Extract covariates with timeId's an those without in same call #311

@egillax

Description

@egillax

It would be nice to be able to extract covariates with timeIds (temporalCovariates, temporalSequenceCovariates, cohortBasedTemporalCovariate) with regular settings like created with createCovariateSettings.

For example:

library(FeatureExtraction)

phenoTypeDefs <- PhenotypeLibrary::getPlCohortDefinitionSet(1152:1215)

# create cohorts if don't exist
connectionDetails <- Eunomia::getEunomiaConnectionDetails()
Eunomia::createCohorts(connectionDetails)
CohortGenerator::createCohortTables(connectionDetails = connectionDetails,
                                    cohortDatabaseSchema = "main",
                                    cohortTableNames = CohortGenerator::getCohortTableNames("phenotypes"))
cohortGenerated <- CohortGenerator::generateCohortSet(
  connectionDetails = connectionDetails,
  cdmDatabaseSchema = "main",
  cohortDatabaseSchema = "main",
  cohortTableNames = CohortGenerator::getCohortTableNames("phenotypes"),
  cohortDefinitionSet = phenoTypeDefs
)

covariateSettings <- list(
  createCovariateSettings(
    useDemographicsGender = TRUE,
    useDemographicsAge = TRUE,
    useCharlsonIndex = TRUE
  ),
  createCohortBasedTemporalCovariateSettings(
    analysisId = 49,
    covariateCohortDatabaseSchema = "main",
    covariateCohortTable = "phenotypes",
    covariateCohorts  = phenoTypeDefs
  )
)

covariateData <- getDbCovariateData(
  connectionDetails = connectionDetails,
  cdmDatabaseSchema = "main",
  cohortDatabaseSchema = "main",
  cohortTable = "cohort",
  cohortIds = 1,
  rowIdField = "subject_id",
  covariateSettings = covariateSettings
)

This currently fails with:

Error in dbAppendTable(conn, name, value) : 
  Column `timeId` does not exist in target table.

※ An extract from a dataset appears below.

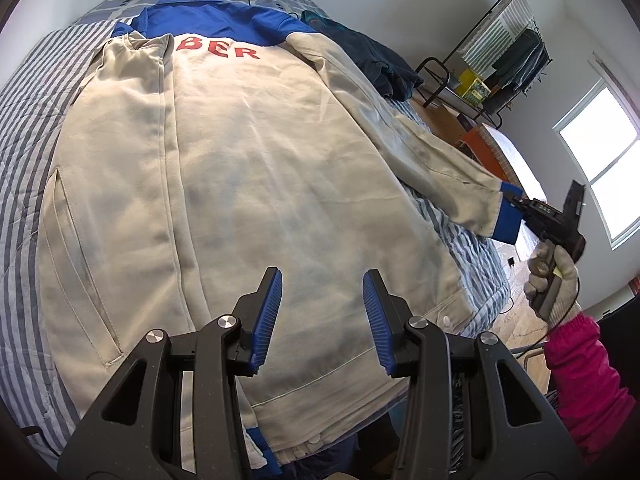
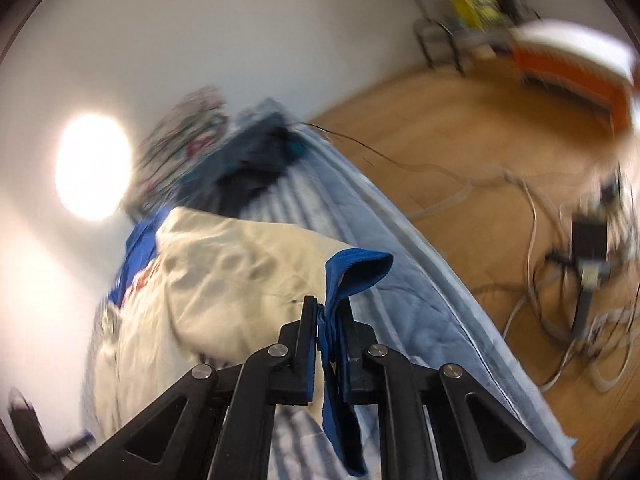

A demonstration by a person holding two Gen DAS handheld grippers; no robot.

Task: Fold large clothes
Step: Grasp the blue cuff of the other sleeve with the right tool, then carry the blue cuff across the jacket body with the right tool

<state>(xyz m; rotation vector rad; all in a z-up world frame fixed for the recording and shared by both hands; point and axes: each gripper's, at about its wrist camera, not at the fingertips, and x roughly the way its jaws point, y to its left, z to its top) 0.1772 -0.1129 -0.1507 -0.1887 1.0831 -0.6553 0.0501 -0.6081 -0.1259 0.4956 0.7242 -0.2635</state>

I think this would be much more flexible because you're not reliant on the non-temporal covariates being included in createTemporalCovariateSettings or createTemporalSequenceCovariateSettings. For example there is more stuff in createTemporalCovariateSettings than in the createTemporalSequenceCovariateSettings like Charlson index and Chads2. And of course there is none of that in the createCohortBasedTemporalCovariateSettings, not even demographics like age or gender.

For this to work you would need to add timeIds of NA for the non-temporal covSettings in the covariates table and same for startDay and endDay in analysisRef for the temporal stuff.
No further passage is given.